[gameprogrammer] Re: sqlite example program

  • From: Bob Pendleton <bob@xxxxxxxxxxxxx>
  • To: gameprogrammer@xxxxxxxxxxxxx
  • Date: Wed, 26 May 2010 16:45:12 -0500

Since no one has mentioned this, I guess I will. The main reason to
use a data base system is ACID.

ACID
ACID short for Atomicity – Consistency – Isolation – Durability and
describes the four properties of an enterprise-level transaction:

    * ATOMICITY: a transaction should be done or undone completely. In
the event of an error or failure, all data manipulations should be
undone, and all data should rollback to its previous state.
    * CONSISTENCY: a transaction should transform a system from one
consistent state to another consistent state.
    * ISOLATION: each transaction should happen independently of other
transactions occurring at the same time.
    * DURABILITY: Completed transactions should remain
stable/permanent, even during system failure.

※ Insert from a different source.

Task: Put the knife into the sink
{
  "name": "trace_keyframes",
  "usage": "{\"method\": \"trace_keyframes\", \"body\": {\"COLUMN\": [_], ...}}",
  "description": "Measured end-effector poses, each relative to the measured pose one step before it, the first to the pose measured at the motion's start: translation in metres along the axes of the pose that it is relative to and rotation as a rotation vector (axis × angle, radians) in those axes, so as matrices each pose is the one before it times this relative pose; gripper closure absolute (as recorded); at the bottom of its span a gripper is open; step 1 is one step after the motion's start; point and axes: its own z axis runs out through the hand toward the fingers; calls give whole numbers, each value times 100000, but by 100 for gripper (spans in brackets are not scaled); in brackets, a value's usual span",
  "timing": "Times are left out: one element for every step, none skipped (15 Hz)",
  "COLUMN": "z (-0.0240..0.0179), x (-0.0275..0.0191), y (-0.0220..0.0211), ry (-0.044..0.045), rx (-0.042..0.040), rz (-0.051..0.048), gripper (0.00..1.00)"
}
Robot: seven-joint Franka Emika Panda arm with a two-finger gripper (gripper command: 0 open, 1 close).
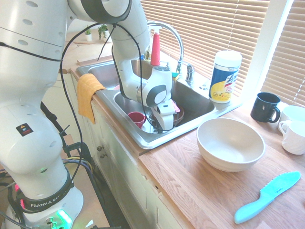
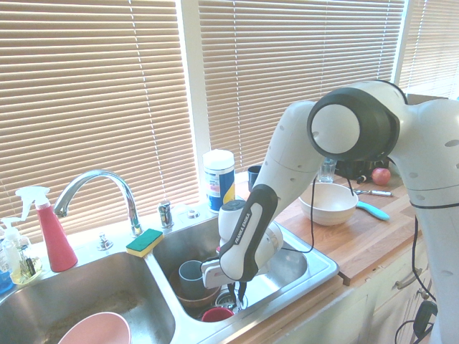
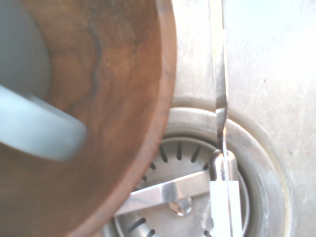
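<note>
Knife: the small slim knife with a white handle and silver blade (image 3: 220, 98) hangs under the pincer, low over the drain. Its long side runs out across the basin floor.
Pincer: the white arm's pincer (image 2: 237, 292) is clenched on the knife.
Sink: the big steel sink (image 1: 202, 107) is right below.
Hidden: the knife cannot be made out in the wide views.
Far: a cream bowl (image 1: 230, 143) sits on the wooden desk (image 1: 200, 191).

In the frame's lower middle, a brown bowl (image 2: 197, 295) and red cup (image 2: 216, 314) crowd the sink's (image 2: 315, 269) right basin; bare steel remains toward its right wall.
</note>
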Motion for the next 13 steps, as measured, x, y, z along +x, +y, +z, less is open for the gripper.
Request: {"method": "trace_keyframes", "body": {"z": [-331,-362,-299,-309,-446,-880,-1485,-2131,-2624,-2815,-3074,-2665,-2386], "x": [26,63,55,98,163,157,171,202,291,375,329,57,-117], "y": [-135,-135,-106,-95,-119,-269,-429,-474,-443,-313,-205,-64,-5], "ry": [150,194,160,197,288,317,107,-413,-408,-6,-158,-702,-804], "rx": [631,645,486,440,589,1085,1352,717,331,647,865,448,112], "rz": [44,53,38,111,158,22,-751,-1587,-1881,-1581,-1483,-1469,-1474], "gripper": [0,0,0,0,0,0,0,0,0,0,0,0,0]}}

Insuring that every transaction is fully ACID compliant adds so
complexity and overhead to the code that implements the database. But,
it is absolutely wonderful when your program dies, or your system
dies, and your data base integrity has not been compromised. Nothing
quite as much fun as walking through a database looking for broken
links and orphaned entries added by a transaction that was in play
when the admin tripped over the power cord. :-)

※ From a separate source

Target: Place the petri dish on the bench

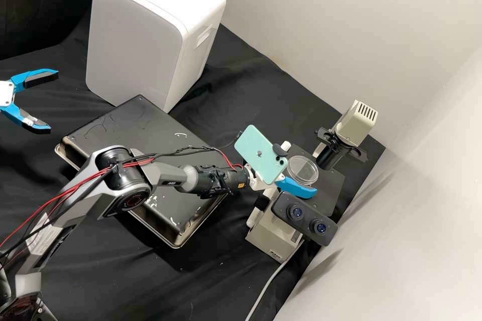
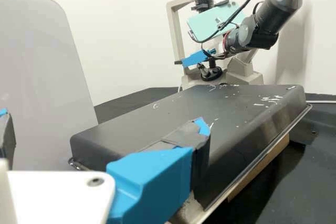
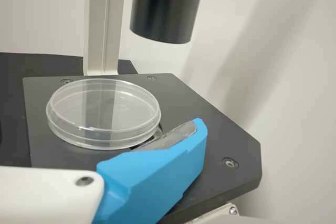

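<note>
A clear petri dish (image 1: 302, 169) (image 3: 103, 111) lies flat on the black stage of a microscope (image 1: 329, 195) at the bench's right end, under the dark lens barrel (image 3: 167, 3). My right gripper (image 1: 290, 174) is at the stage and open. One of its blue fingers (image 3: 157, 171) lies along the dish's near edge, and I cannot tell if it touches. The other finger is hidden behind the mint camera mount (image 1: 261, 153). My left gripper (image 1: 50, 101) (image 2: 102, 124) hangs open and empty above the bench's far left.
A black slab on a metal tray (image 1: 130, 130) (image 2: 236, 114) lies mid-bench under the right arm. A tall white box (image 1: 155, 30) stands behind it. The microscope's eyepieces (image 1: 306, 218) jut toward the front, and a pale wall runs close on the right.
</note>
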Tool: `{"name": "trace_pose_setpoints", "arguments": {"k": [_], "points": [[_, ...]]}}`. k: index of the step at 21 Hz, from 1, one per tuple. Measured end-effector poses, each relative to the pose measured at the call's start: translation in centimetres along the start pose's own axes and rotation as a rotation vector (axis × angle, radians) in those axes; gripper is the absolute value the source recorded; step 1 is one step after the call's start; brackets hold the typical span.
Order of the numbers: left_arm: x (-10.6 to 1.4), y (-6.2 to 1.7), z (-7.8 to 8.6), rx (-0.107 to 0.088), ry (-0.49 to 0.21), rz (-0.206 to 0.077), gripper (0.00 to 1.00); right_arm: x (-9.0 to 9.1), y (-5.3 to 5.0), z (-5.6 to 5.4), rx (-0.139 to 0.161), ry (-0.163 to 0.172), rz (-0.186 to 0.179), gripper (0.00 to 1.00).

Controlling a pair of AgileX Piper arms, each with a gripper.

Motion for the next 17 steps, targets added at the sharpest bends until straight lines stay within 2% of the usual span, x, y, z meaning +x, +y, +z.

You can not get ACID compliance with any kind of purely in memory data
management system.

Another thing I think I noticed is a bit of confusion about SQL and
databases. SQL is the not nearly Standard enough Query Language and it
is used as an interface to most relation database management systems.
But, if you look around, you'll find that a lot of DBMSes have a C/C++
api that doesn't use a lot of SQL. In fact, some of them don't use any
SQL at all. Then there are the DBMSes that don't use SQL at all. Take
a look at DBM, AKA GDBM. Go to Google and type in "man unix dbm" to
find the man page. You'll probably have to install the package to use
it. GDBM is a replacement for DBM which is a linked in, lives on disk,
completely non SQL DBMS.

The point of all that is that you can have a database with out SQL.
I'm so old that when I took the class on databases in college we spent
half the class on Codasyl databases and the other half on those new
fangled relational databases. We looked at the relational databases
just because my professor thought they might be important some day. We
used Ingres which used its own QUEL query language. Ingres was the
second relational database and did not support SQL. If you want to
keep stuff on disk and can live without guaranteed ACID compliance
look at something like DBM. It is really easy to use and works great.

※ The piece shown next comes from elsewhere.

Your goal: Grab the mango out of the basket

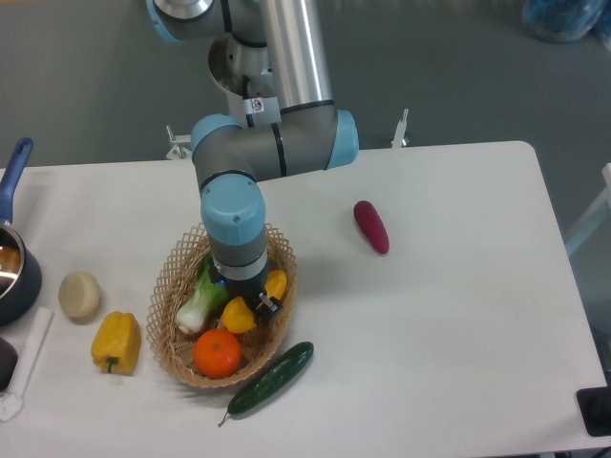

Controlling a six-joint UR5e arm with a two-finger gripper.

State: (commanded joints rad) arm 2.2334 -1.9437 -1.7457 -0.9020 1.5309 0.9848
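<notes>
The tan wicker basket (172,286) stands on the white table, left of the middle. The yellow-orange mango (239,316) lies in it at a slant, and its other end (276,283) shows near the right rim. My gripper (254,303) points straight down into the basket over the middle of the mango. One black finger (266,304) presses against the mango's lower right side. The other finger is hidden under the blue wrist (235,229). The jaws look closed on the mango, which still rests in the basket.
The basket also holds a bok choy (198,303) and a round orange (218,353). A cucumber (272,377) lies against the basket's front. A yellow bell pepper (115,342), a pale round thing (79,295) and a blue pot (11,272) are to the left. A purple eggplant (371,226) lies to the right.
</notes>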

Now days, we are starting to see the cracks in the relational database
model. RDBMSes are really good up to a certain size. After that they
start to fall apart. The new big deal in DBMSes are the things like
Googles BigTable and hadoop. These are systems that allow simple
tag,value databases to span across thousands of machines. But, I don't
think you are worried about petabyte databases right now. :-)

Getting back to your question. Database management systems are
designed to provide ACID compliance. (At least most of them are.) If
you need to have your data survive a hardware failure or a system
crash you need to use a database. Database servers, even when they are
just an old PC, can be much faster than just keeping the data in
memory if the data is big enough. That is because the data is indexed
and the indexing systems have been tuned and worked over for decades.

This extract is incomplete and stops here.